By Diana Zuckerman, PhD
If you’re a woman over 21, that headline probably got your attention. After all, who likes Pap smears? Wouldn’t it be great to never need one again?
Well, don’t get too excited because the alternative could be worse, if a Food and Drug Administration (FDA) advisory committee gets its way. The committee proposes replacing Pap smears with an equally invasive but less conclusive test, the HPV test, when women reach the age of 25. And then, if the HPV test indicates the presence of HPV (or human papillomavirus, which is very common in sexually active young women and usually goes away by itself), the committee proposes following up the test with an even more invasive procedure called a colposcopy. Patients describe a colposcopy as being like a Pap smear that takes 20 minutes instead of a few seconds.
The purpose of a Pap smear is to test for abnormal cells in your cervix that could eventually turn into cervical cancer. Two strains of HPV virus are responsible for 70 percent of cervical cancers. It’s very common for sexually active women to be infected with HPV, but usually the body gets rid of the virus within a year or two all on its own. HPV can only cause cancer when it lingers in the body for several years and starts to damage the cervix.
Even if a woman has had an HPV vaccine, she could still potentially develop cervical cancer, so experts advise women to get a Pap smear every three years, starting at age 21 and ending at age 65. Starting at age 30, women are given the option of asking their doctor to use the same sample for a Pap smear and the test for HPV. If nothing suspicious is found, they can get screened using both tests every five years instead of every three for the Pap smear alone.
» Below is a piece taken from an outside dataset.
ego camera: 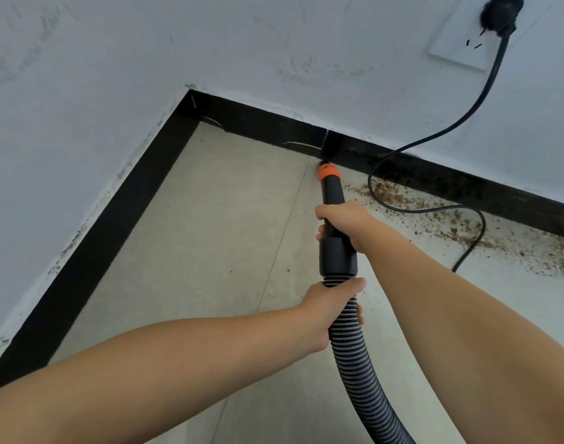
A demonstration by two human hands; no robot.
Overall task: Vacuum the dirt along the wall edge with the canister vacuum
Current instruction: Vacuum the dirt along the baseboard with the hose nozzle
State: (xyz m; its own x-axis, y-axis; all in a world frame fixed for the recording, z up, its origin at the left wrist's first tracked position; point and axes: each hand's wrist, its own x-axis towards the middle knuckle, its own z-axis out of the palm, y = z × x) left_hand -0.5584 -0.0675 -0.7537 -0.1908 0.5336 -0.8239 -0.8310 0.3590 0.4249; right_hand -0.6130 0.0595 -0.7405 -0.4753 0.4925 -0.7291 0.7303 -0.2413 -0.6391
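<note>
- The left grip (pixel 330 310) reaches forward from the lower left on a bare, nearly straight forearm, wrist level.
- Its fingers curl round the ribbed hose (pixel 349 334) just below the black collar, thumb lying across the top.
- The right grip (pixel 344 224) comes in from the lower right, ahead of the left, forearm bare and angled inward.
- It wraps round the black wand (pixel 333 200), fingertips (pixel 320 232) showing on the left side.

Below the left hand (pixel 330 310) the ribbed hose (pixel 364 382) runs off the bottom edge, the canister unseen; the right hand (pixel 344 224) hides part of the black nozzle tube (pixel 333 200).
</note>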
Current guidelines recommend that if a woman has an abnormal Pap smear and an HPV test indicating that she has the types of HPV that can cause cervical cancer, she should undergo a colposcopy to see if she needs surgery. Most women get Pap smears to screen for problems, and typically only get an HPV test if their Pap results indicate abnormal cells.
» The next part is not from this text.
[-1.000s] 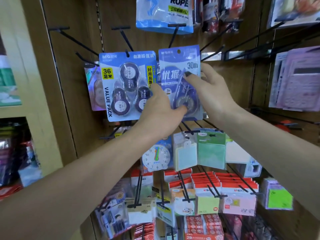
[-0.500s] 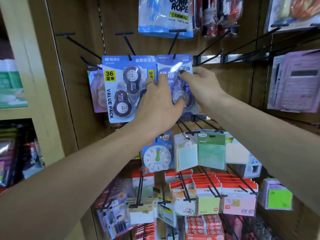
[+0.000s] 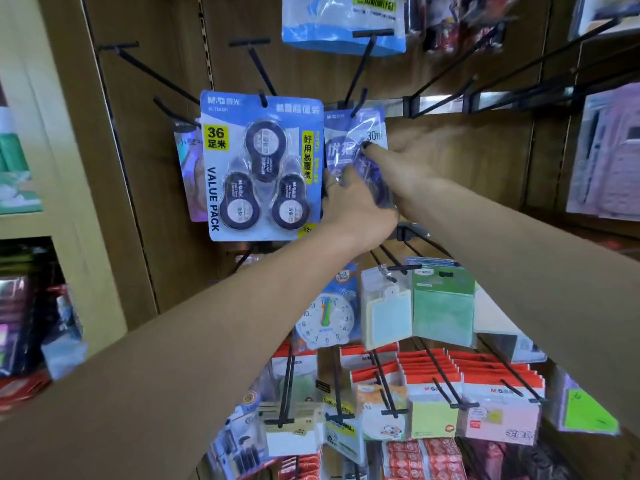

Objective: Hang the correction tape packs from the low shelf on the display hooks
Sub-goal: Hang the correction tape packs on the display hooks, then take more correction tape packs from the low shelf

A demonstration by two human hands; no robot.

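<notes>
A purple-blue correction tape pack [image 3: 353,140] marked 30m hangs with its top hole over a black display hook [image 3: 358,103] on the wooden back panel. My left hand [image 3: 349,206] holds the pack's lower part from the front. My right hand [image 3: 401,157] grips its right side, thumb pressed on the front. To its left hangs a blue three-roll value pack of correction tape [image 3: 261,166] on its own hook [image 3: 263,97], and behind that another pack [image 3: 188,174] is partly hidden.
Empty black hooks [image 3: 152,71] stick out at upper left and right. A blue jump rope bag [image 3: 343,22] hangs above. Below are a toy clock [image 3: 325,317], sticky note packs [image 3: 443,306] and red-topped packs [image 3: 485,382] on hooks. A cream shelf unit [image 3: 52,168] stands left.
The 30m pack has slid farther back along its hook toward the panel, and both hands have followed it; my left hand has dropped lower on the pack.
</notes>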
That’s why not many women currently get the HPV test. The company that makes HPV tests would like to sell more of them. So it’s asked the FDA to change the agency’s instructions for using the HPV test to screen healthy women. Instead of an optional use with Pap smears, it wants FDA approval to use the HPV test on its own to screen all healthy women starting at age 25.
Unfortunately, the HPV test by itself isn’t very useful because so many young women have HPV that will disappear without any treatment. Having an HPV test without also getting a Pap smear to check for problems is going to scare a lot of women who are not developing cervical cancer. Instead of waiting a few months to see if the HPV goes away by itself (which it typically does), the company wants those women to get a colposcopy, which is as painful as a Pap smear but the pain lasts longer and the procedure costs more. And like a Pap smear, the test isn’t always accurate.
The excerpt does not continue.